Donor-side morbidity associated with contralateral C-7 (CC7) nerve transfer remains controversial. The purpose of this study was to evaluate functional deficits in the donor limb resulting from prespinal route CC7 nerve transfer.

METHODS

A total of 63 patients were included. Forty-one patients had undergone CC7 nerve transfer surgery at least 6 months previously and were assigned to one of 2 groups based on the duration of postoperative follow-up. Group 1 (n = 21) consisted of patients who had undergone surgery between 6 months and 2 years previously, and Group 2 (n = 20) consisted of patients who had undergone surgery more than 2 years previously. An additional 22 patients who underwent CC7 nerve transfer surgery later than those in Groups 1 and 2 were included as a control group (Group 3). Results of preoperative testing in these patients and postoperative testing in Groups 1 and 2 were compared. Testing included subjective assessments and objective examinations.
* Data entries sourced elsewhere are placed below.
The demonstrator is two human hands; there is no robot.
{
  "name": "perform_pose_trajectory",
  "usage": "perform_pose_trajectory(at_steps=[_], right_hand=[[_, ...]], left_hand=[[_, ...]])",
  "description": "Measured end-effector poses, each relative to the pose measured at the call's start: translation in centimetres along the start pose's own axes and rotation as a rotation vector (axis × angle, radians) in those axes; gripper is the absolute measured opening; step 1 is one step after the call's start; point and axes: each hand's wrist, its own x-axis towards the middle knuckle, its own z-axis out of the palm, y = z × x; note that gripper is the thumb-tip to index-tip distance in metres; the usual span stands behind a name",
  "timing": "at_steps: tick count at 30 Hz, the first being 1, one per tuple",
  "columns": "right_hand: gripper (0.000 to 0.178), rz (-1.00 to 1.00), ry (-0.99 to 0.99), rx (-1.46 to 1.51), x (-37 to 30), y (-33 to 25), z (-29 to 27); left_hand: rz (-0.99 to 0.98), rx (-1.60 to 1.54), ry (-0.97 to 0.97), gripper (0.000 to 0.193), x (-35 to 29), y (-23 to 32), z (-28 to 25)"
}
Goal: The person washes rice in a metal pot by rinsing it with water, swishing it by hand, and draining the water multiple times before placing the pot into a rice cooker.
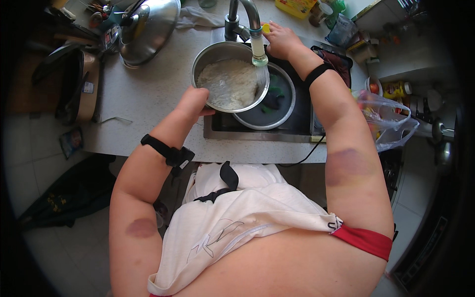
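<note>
A metal pot (196,58) of white rice and cloudy water (225,84) is held over the left part of the sink. My left hand (199,100) grips its near-left side, with the fingers partly hidden beneath. Water runs from the clear nozzle (259,53) of the metal faucet (252,17) into the pot's right side. My right hand (284,42) is at the spout, its fingertips closed around a small yellow part (266,28). Under the pot, a round basin (292,101) in the sink (304,119) holds water and dark green pieces.
A large metal lid (153,32) stands at the back left of the speckled counter (143,106). Farther left is a brown appliance (86,84). A plastic bag (391,119) sits right of the sink. Bottles and a yellow container (295,7) line the back.
</note>
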Motion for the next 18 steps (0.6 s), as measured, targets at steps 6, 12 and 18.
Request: perform_pose_trajectory(at_steps=[6,12,18], right_hand=[[0.065,-0.006,0.156,0.046,-1.4,0.2,1.3],[0.064,-0.019,0.166,0.070,-1.1,0.7,1.6],[0.063,-0.005,0.123,0.095,-1.4,0.1,0.6]], left_hand=[[-0.056,0.070,-0.036,0.041,-1.2,0.3,0.6],[-0.136,0.058,-0.084,0.034,-1.9,0.1,2.1],[-0.201,-0.005,-0.123,0.029,-1.6,-0.7,3.5]])
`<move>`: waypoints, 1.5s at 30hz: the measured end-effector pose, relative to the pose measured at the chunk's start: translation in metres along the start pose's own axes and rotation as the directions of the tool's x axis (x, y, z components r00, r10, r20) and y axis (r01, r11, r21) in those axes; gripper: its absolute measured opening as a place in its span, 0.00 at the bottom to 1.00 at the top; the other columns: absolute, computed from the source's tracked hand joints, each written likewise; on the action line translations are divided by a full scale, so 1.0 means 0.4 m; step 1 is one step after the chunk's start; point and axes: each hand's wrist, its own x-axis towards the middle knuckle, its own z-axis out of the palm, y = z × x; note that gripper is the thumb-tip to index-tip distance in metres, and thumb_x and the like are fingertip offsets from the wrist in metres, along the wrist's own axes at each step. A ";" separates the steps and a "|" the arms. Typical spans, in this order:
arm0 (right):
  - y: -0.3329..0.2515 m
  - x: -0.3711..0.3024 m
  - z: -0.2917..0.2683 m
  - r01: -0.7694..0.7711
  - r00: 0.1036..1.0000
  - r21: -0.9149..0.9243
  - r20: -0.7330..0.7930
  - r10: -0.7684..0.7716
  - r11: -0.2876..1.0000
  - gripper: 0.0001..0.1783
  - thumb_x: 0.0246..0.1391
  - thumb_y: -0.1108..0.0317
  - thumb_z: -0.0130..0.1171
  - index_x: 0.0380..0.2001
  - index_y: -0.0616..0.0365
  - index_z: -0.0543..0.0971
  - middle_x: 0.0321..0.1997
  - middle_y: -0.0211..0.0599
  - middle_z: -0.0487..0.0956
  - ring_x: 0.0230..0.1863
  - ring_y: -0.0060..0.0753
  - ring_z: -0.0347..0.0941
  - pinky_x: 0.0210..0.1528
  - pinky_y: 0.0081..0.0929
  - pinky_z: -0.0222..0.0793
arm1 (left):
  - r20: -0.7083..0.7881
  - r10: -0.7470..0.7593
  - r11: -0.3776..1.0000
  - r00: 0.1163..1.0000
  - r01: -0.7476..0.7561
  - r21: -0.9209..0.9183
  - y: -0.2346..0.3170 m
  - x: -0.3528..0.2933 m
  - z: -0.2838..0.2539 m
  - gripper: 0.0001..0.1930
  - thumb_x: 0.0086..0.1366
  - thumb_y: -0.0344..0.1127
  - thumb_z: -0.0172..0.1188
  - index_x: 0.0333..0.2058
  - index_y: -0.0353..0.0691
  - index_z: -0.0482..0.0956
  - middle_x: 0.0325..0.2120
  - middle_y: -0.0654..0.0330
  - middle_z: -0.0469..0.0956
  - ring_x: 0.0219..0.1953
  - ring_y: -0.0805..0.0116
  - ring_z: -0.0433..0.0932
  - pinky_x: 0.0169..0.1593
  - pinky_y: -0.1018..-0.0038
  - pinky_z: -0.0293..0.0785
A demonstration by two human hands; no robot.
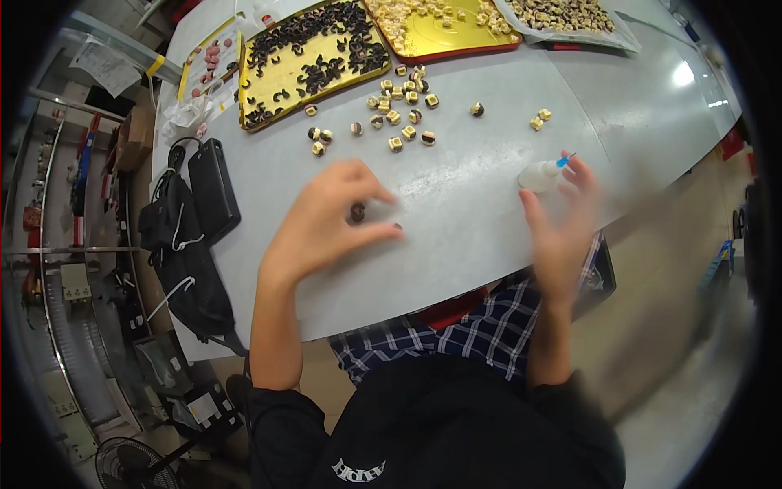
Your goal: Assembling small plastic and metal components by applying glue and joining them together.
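My left hand (322, 216) is over the table, thumb and forefinger spread apart. In the gap between them shows a small dark curled piece (357, 213); whether it lies in the palm or on the table I cannot tell. A small dark spot is at the thumb tip. My right hand (562, 224), slightly blurred, has its thumb and fingers apart beside a small white squeeze bottle (538, 176) with a blue nozzle. Its fingertips come close to the nozzle; contact is unclear. Beyond my hands lie several small cream-and-dark cube-like pieces (394, 117).
Along the far side stand a yellow tray of dark curled pieces (281, 75), a gold tray of cream pieces (444, 37) and a lined tray of two-tone pieces (562, 16). At left lie a black box-shaped device (214, 191), a black pouch (183, 253) and cords. Shelving (77, 285) stands beyond.
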 end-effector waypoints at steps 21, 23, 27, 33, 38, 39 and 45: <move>0.045 -0.001 0.015 -0.227 0.957 0.189 0.227 0.183 0.955 0.17 0.59 0.70 0.49 0.50 0.63 0.66 0.43 0.43 0.76 0.41 0.29 0.71 0.47 0.23 0.65 | 0.313 0.001 0.994 0.950 0.033 -0.101 0.041 -0.011 0.033 0.07 0.48 0.23 0.63 0.25 0.33 0.73 0.26 0.59 0.73 0.28 0.67 0.74 0.33 0.74 0.71; 0.045 -0.002 0.012 -0.250 0.954 0.201 0.220 0.205 0.947 0.17 0.59 0.69 0.48 0.51 0.63 0.65 0.43 0.43 0.76 0.42 0.28 0.71 0.47 0.23 0.65 | 0.309 -0.003 0.994 0.951 0.035 -0.100 0.042 -0.009 0.034 0.07 0.48 0.23 0.63 0.27 0.34 0.75 0.25 0.59 0.73 0.28 0.67 0.75 0.33 0.75 0.71; 0.044 0.000 0.000 -0.252 0.956 0.213 0.209 0.207 0.944 0.18 0.61 0.68 0.47 0.53 0.61 0.64 0.44 0.41 0.76 0.42 0.26 0.70 0.47 0.22 0.64 | 0.132 0.023 0.982 0.991 0.003 -0.190 0.040 -0.010 0.064 0.09 0.49 0.23 0.63 0.32 0.38 0.80 0.24 0.59 0.74 0.27 0.69 0.76 0.31 0.77 0.72; 0.052 0.001 -0.006 -0.127 0.981 0.180 0.170 0.096 0.976 0.20 0.62 0.65 0.45 0.55 0.60 0.62 0.50 0.41 0.73 0.42 0.25 0.70 0.47 0.20 0.64 | -0.001 0.009 0.952 1.000 -0.008 -0.306 0.044 0.004 0.081 0.09 0.50 0.23 0.63 0.33 0.38 0.82 0.29 0.60 0.77 0.29 0.71 0.77 0.30 0.78 0.73; 0.032 -0.001 -0.013 -0.229 0.966 0.290 0.184 0.180 0.929 0.21 0.61 0.67 0.39 0.57 0.62 0.61 0.43 0.39 0.73 0.32 0.22 0.69 0.40 0.20 0.65 | -0.073 -0.081 0.837 0.994 0.028 -0.547 0.057 0.006 0.099 0.10 0.51 0.18 0.61 0.33 0.35 0.82 0.33 0.56 0.78 0.32 0.73 0.78 0.34 0.80 0.75; 0.028 -0.001 -0.015 -0.228 0.967 0.290 0.181 0.181 0.929 0.21 0.61 0.67 0.39 0.57 0.62 0.61 0.43 0.39 0.73 0.32 0.22 0.69 0.40 0.20 0.65 | -0.082 -0.124 0.774 0.989 0.045 -0.631 0.059 0.006 0.102 0.09 0.51 0.18 0.61 0.33 0.34 0.82 0.35 0.55 0.79 0.33 0.72 0.78 0.35 0.80 0.75; 0.005 -0.009 0.003 -0.340 0.928 0.583 0.332 0.166 0.738 0.23 0.62 0.65 0.40 0.58 0.64 0.58 0.43 0.46 0.73 0.31 0.25 0.69 0.38 0.23 0.65 | -0.024 -0.197 0.628 0.980 0.107 -0.771 0.059 0.009 0.103 0.08 0.53 0.19 0.60 0.32 0.34 0.81 0.35 0.54 0.78 0.38 0.69 0.78 0.43 0.76 0.78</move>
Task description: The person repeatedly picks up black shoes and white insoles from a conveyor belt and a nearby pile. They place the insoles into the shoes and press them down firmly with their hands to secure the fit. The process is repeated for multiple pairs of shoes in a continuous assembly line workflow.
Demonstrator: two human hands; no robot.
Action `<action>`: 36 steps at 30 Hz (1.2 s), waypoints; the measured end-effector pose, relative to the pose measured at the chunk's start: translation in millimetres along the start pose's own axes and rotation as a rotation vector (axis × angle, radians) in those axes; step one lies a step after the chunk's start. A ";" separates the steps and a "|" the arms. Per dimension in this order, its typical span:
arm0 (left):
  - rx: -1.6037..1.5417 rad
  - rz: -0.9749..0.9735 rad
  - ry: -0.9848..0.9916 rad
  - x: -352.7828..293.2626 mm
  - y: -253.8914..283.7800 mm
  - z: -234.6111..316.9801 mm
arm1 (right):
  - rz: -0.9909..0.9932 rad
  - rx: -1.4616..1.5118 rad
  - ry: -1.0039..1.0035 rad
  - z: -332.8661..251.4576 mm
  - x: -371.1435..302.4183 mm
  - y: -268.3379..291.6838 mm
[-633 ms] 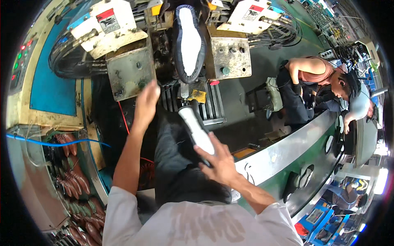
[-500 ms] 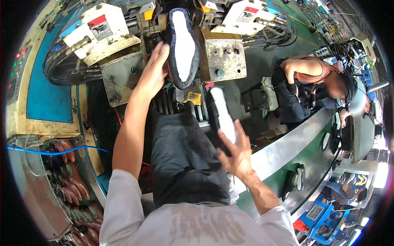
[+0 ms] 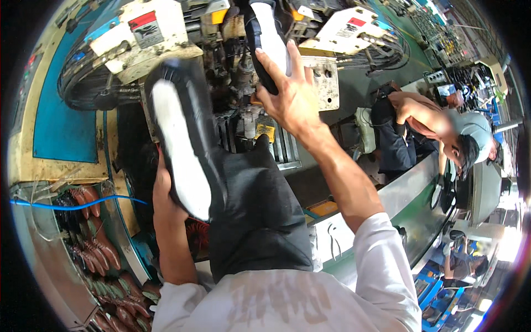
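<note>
A black shoe upper with a white sole board (image 3: 183, 152) is in my left hand (image 3: 166, 191). My left hand grips it low on its outer side, left of my lap, and most of its fingers are hidden behind it. It looks slightly blurred. Ahead of me a second black shoe upper with a white sole board (image 3: 272, 33) stands up at the machine (image 3: 243, 72). My right hand (image 3: 292, 94) grips its near end, with fingers spread along the white board and its edge.
Warning-labelled machine heads (image 3: 146, 30) flank the working spot, with hoses beside them. Brown shoes (image 3: 99, 243) fill a rack at lower left. A metal-edged conveyor (image 3: 365, 205) runs along my right. A co-worker (image 3: 420, 116) sits beyond it, bent forward.
My left hand has come back from the machine toward my lap, now carrying a shoe. My right hand has moved forward with the other shoe from beside my right knee to the machine.
</note>
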State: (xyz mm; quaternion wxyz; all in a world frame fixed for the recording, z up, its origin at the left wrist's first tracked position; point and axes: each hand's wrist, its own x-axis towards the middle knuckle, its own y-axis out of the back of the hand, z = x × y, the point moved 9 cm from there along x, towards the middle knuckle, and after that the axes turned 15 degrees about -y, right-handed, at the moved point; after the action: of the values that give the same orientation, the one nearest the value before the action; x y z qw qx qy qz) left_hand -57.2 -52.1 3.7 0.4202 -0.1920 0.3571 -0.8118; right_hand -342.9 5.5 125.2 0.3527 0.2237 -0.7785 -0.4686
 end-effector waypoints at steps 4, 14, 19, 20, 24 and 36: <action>0.190 0.214 -0.020 -53.2 63.1 6.1 | -0.044 -0.093 -0.029 -10.7 -16.1 -35.8; 0.070 0.177 0.042 -73.0 18.5 -22.1 | 0.218 0.031 0.236 -21.7 -24.9 -36.2; 0.275 0.057 0.078 -50.8 -17.8 -30.5 | 0.282 0.024 0.249 -28.2 12.8 -44.8; 0.294 0.050 0.090 -47.6 -22.0 -32.3 | 0.295 0.028 0.246 -29.1 23.9 -47.1; 0.403 0.012 0.060 -31.1 -31.3 -38.8 | 0.345 0.003 0.271 -35.7 70.4 -53.8; 0.975 -0.065 -0.045 10.2 -46.2 -54.3 | 0.258 0.039 0.303 -45.3 124.3 -62.1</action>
State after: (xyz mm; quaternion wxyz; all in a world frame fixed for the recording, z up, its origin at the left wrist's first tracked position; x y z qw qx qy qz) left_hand -121.4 -19.6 1.6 0.4433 -0.0014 -0.0802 -0.8928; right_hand -388.4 -133.4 126.5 0.5184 0.1967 -0.7478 -0.3652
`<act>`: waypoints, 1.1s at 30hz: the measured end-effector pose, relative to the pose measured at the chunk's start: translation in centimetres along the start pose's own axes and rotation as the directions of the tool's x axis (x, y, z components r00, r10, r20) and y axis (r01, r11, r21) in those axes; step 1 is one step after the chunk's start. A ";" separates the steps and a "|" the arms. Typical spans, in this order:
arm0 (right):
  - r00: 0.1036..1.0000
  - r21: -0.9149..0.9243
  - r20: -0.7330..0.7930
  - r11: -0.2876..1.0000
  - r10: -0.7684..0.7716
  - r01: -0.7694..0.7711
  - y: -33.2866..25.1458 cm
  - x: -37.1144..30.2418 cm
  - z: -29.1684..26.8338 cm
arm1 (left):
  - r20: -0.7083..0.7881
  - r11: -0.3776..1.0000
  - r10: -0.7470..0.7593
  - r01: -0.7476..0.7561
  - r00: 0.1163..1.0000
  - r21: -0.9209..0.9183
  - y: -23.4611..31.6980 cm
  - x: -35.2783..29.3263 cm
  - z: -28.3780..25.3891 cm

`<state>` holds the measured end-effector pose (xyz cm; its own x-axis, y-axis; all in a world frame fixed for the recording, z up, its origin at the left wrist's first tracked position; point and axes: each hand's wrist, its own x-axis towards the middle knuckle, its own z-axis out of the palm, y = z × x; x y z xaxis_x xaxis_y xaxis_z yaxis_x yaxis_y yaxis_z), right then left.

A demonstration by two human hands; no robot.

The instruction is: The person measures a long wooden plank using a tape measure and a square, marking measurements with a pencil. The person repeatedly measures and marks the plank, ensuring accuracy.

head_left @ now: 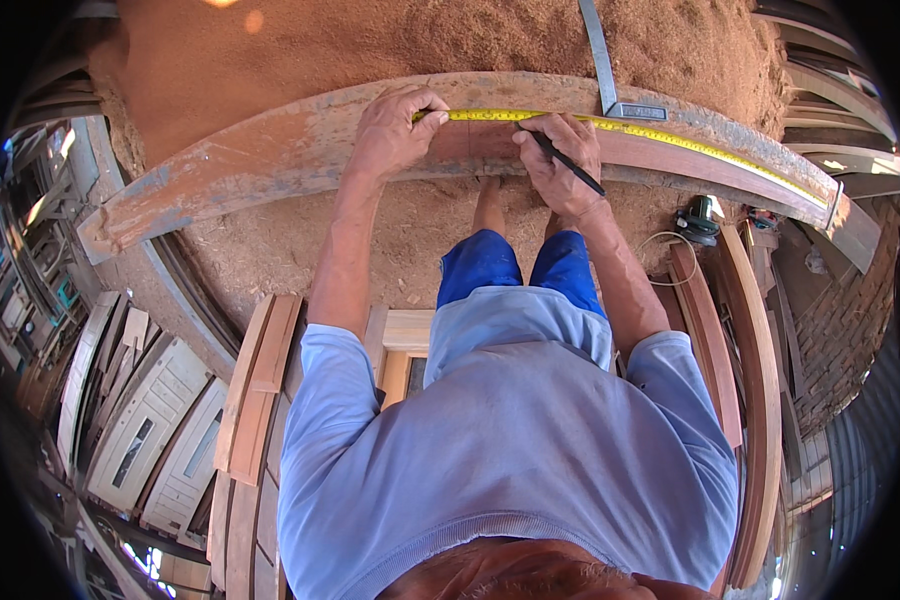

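A yellow tape measure (705,152) is stretched along a reddish wooden board (660,163) lying on a worn wooden bench beam (210,180). My left hand (400,130) is closed on the tape's left part, thumb and fingers pinching it; whether the case is inside the hand is hidden. My right hand (562,160) grips a slim black pencil (575,168), its upper end slanting down to the right. The fingers of that hand rest at the board beside the tape. To the right of it a metal try square (638,111) lies across the beam, its blade pointing away.
Sawdust (420,45) is heaped beyond the beam. A green-and-black power tool (698,220) with a pale cord sits on the ground at right. Long planks (750,400) stand at my right, more boards (255,400) at my left. Panelled doors (150,420) are at far left.
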<state>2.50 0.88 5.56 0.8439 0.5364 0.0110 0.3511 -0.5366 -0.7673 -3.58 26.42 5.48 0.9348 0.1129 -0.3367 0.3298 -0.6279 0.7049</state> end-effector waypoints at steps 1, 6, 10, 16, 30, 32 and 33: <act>1.000 0.009 -0.015 1.000 -0.012 0.012 0.2 0.0 0.1 | 0.001 1.000 -0.005 0.005 1.000 0.004 0.1 0.0 0.0; 0.999 0.014 -0.028 0.999 -0.029 0.029 0.7 -0.1 0.4 | -0.021 0.999 0.035 -0.034 0.999 0.029 0.0 -0.1 -0.1; 0.999 0.030 -0.028 0.999 -0.040 0.041 0.7 0.0 0.2 | 0.002 1.000 -0.005 0.005 1.000 0.009 -0.2 0.0 0.1; 0.999 0.013 -0.026 0.999 -0.031 0.031 0.6 -0.1 0.3 | 0.008 1.000 -0.011 0.011 1.000 0.011 0.0 0.1 0.0; 1.000 0.005 -0.003 1.000 0.001 -0.001 0.8 -0.1 0.4 | -0.004 1.000 -0.012 0.012 1.000 0.004 0.0 0.0 0.1; 1.000 0.009 -0.009 1.000 -0.002 0.002 0.7 -0.1 0.4 | 0.008 0.999 -0.043 0.043 0.999 -0.013 0.3 0.0 -0.1; 1.000 0.012 -0.011 1.000 -0.004 0.004 0.7 -0.1 0.4 | 0.014 0.998 -0.059 0.059 0.998 -0.021 0.4 0.0 -0.1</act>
<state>2.51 0.74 4.81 0.8469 0.5313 0.0212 0.3496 -0.5264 -0.7750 -3.46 26.27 5.85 0.9119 0.1393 -0.3861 0.3872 -0.6038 0.6968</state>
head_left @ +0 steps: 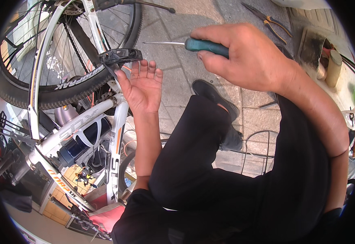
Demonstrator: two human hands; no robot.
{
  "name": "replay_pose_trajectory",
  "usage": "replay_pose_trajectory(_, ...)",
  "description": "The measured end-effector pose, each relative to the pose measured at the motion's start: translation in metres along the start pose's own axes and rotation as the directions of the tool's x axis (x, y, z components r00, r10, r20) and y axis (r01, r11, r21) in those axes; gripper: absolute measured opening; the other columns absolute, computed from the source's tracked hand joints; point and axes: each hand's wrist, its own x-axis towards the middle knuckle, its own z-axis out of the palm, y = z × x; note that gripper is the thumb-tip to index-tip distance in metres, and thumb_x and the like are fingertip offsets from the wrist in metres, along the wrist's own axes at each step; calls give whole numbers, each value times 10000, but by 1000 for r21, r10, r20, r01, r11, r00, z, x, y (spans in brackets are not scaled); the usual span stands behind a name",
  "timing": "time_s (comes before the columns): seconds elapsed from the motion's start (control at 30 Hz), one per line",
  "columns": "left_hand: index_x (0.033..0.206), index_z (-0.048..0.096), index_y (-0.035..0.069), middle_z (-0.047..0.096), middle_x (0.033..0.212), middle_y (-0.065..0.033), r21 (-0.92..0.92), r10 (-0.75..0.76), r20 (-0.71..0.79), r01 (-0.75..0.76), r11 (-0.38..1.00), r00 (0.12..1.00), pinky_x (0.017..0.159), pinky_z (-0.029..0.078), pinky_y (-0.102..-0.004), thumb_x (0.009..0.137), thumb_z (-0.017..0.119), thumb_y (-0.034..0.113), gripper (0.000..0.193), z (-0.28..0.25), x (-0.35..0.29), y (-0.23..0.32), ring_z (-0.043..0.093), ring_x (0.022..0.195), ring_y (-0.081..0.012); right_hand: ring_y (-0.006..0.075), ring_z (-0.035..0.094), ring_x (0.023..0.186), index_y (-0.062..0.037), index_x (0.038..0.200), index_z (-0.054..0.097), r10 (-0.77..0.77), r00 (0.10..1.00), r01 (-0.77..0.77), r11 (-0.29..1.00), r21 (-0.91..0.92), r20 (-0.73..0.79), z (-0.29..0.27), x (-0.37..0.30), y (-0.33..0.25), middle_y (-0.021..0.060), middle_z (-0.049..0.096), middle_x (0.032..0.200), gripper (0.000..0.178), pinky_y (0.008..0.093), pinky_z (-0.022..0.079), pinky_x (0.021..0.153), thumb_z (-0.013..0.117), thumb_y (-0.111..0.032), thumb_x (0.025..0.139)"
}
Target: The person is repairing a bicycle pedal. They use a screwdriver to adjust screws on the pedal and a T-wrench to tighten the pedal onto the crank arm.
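Observation:
My right hand (248,61) is closed around the teal handle of a screwdriver (206,45). Its thin metal shaft points left, toward the bicycle, with the tip free in the air. My left hand (144,87) is palm up, fingers stretched and apart. Its fingertips are at the edge of a black pedal (122,56), and whether they press on it I cannot tell. Behind the pedal stands the bicycle's wheel (90,83) with its black knobbly tyre. The white bicycle frame (73,122) with orange lettering fills the left side, carrying a dark blue bottle (82,140) in a white cage.
Pliers with orange and black handles (269,22) lie on the stone paving (165,24) at the far right. A thin black wire stand (258,150) is beside my shoe (214,95). Dusty containers (334,67) stand at the right edge. A red saddle (106,217) is at lower left.

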Motion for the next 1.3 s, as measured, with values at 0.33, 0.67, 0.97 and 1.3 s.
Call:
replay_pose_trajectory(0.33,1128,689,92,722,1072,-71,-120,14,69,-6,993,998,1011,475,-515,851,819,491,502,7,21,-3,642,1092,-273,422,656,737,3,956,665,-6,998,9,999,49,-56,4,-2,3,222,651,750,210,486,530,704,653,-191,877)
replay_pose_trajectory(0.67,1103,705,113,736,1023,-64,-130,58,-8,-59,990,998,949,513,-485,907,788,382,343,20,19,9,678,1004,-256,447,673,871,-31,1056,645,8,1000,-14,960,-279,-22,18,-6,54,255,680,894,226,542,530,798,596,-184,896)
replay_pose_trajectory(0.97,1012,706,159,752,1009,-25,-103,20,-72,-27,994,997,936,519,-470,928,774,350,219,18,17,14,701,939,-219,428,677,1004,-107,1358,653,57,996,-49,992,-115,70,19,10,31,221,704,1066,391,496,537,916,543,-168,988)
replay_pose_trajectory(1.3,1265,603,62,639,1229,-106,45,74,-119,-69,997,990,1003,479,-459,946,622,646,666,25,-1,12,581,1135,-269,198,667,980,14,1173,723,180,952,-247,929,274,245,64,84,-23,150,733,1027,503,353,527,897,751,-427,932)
An additional 3 patients had undergone surgery more than 6 months previously but had severe motor weakness and were therefore evaluated separately; these 3 patients were not included in any of the study groups.

RESULTS

The revised Short-Form McGill Pain Questionnaire (SF-MPQ-2) was the only subjective test that showed a significant difference between Group 3 and the other 2 groups, while no significant differences were found in objective sensory, motor, or dexterity outcomes. The interval from injury to surgery for patients with a normal SF-MPQ-2 score in Groups 1 and 2 was significantly less than for those with abnormal SF-MFQ-2 scores (2.4 ± 1.1 months vs 4.6 ± 2.9 months, p = 0.002). The 3 patients with obvious motor weakness showed a tendency to gradually recover.

CONCLUSIONS

Although some patients suffered from long-term sensory disturbances, resection of the C-7 nerve had little effect on the function of the donor limb. Shortening preoperative delay time can improve sensory recovery of the donor limb.